What is needed
Write the data below out again in full, exactly as shown.

Data

▬▬▬▬▬▬▬▬▬▬

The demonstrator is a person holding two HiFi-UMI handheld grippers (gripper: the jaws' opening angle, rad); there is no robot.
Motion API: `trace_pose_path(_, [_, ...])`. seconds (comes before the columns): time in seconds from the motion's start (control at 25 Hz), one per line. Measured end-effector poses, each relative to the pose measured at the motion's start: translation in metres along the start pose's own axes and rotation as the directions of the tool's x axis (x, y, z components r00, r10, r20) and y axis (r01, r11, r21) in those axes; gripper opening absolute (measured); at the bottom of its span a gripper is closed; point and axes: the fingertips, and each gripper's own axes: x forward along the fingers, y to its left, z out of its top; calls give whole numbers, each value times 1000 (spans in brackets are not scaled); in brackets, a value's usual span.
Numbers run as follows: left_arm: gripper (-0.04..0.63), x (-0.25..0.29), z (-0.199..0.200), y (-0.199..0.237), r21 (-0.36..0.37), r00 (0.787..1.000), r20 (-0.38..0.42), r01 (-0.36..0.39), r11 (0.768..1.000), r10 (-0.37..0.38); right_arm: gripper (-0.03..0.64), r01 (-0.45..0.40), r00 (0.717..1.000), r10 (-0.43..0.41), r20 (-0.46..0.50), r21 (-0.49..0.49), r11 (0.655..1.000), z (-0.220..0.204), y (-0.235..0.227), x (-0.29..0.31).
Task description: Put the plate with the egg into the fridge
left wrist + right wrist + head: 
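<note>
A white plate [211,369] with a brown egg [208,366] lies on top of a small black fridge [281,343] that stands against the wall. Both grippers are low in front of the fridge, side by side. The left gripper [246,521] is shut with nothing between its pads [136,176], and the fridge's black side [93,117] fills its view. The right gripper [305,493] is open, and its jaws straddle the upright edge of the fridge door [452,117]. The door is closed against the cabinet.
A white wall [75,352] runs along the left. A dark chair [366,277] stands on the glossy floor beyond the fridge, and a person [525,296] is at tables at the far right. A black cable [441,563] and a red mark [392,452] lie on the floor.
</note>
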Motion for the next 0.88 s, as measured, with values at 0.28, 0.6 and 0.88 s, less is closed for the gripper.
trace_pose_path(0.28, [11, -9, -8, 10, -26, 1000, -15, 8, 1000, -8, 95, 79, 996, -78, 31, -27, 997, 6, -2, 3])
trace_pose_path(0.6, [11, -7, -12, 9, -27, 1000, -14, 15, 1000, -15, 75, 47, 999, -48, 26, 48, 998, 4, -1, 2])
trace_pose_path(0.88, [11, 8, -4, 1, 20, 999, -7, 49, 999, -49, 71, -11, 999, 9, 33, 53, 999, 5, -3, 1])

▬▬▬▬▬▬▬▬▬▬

Answer to this problem
The demonstrator is a person holding two HiFi-UMI handheld grippers (gripper: the jaws' opening angle, rad); there is no robot.
Motion API: `trace_pose_path(_, [_, ...])`. seconds (comes before the columns): time in seconds from the motion's start (control at 25 Hz), one per line. Measured end-effector poses, each relative to the pose measured at the motion's start: translation in metres along the start pose's own axes and rotation as the directions of the tool's x axis (x, y, z components r00, r10, r20) and y axis (r01, r11, r21) in those axes; gripper opening absolute (measured); at the bottom of its span a gripper is closed; point and axes: the fingertips, and each gripper's own axes: x forward along the fingers, y to its left, z out of its top; calls give whole numbers, each value times 1000 (spans in brackets are not scaled); in brackets, a value's usual span.
Numbers run as follows: left_arm: gripper (-0.04..0.63), x (-0.25..0.29), z (-0.199..0.200), y (-0.199..0.237), r21 (-0.36..0.37), r00 (0.787..1.000), r20 (-0.38..0.42), r01 (-0.36..0.39), r11 (0.768..1.000), r10 (-0.37..0.38); right_arm: gripper (-0.03..0.64), r01 (-0.45..0.40), r00 (0.717..1.000), r10 (-0.43..0.41), r20 (-0.46..0.50), r21 (-0.49..0.49), r11 (0.655..1.000), z (-0.220..0.204), y (-0.235..0.227), x (-0.29..0.31).
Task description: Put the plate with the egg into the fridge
left wrist + right wrist + head: 
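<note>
A white plate [211,369] with a brown egg [208,366] lies on top of a small black fridge [281,343] that stands against the wall. Both grippers are low in front of the fridge, side by side. The left gripper [246,521] is shut with nothing between its pads [136,176], and the fridge's black side [93,117] fills its view. The right gripper [305,493] is open, and its jaws straddle the upright edge of the fridge door [452,117]. The door is closed against the cabinet.
A white wall [75,352] runs along the left. A dark chair [366,277] stands on the glossy floor beyond the fridge, and a person [525,296] is at tables at the far right. A black cable [441,563] and a red mark [392,452] lie on the floor.
</note>
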Motion for the next 0.88 s, as measured, with values at 0.28, 0.6 and 0.88 s, less is closed for the gripper.
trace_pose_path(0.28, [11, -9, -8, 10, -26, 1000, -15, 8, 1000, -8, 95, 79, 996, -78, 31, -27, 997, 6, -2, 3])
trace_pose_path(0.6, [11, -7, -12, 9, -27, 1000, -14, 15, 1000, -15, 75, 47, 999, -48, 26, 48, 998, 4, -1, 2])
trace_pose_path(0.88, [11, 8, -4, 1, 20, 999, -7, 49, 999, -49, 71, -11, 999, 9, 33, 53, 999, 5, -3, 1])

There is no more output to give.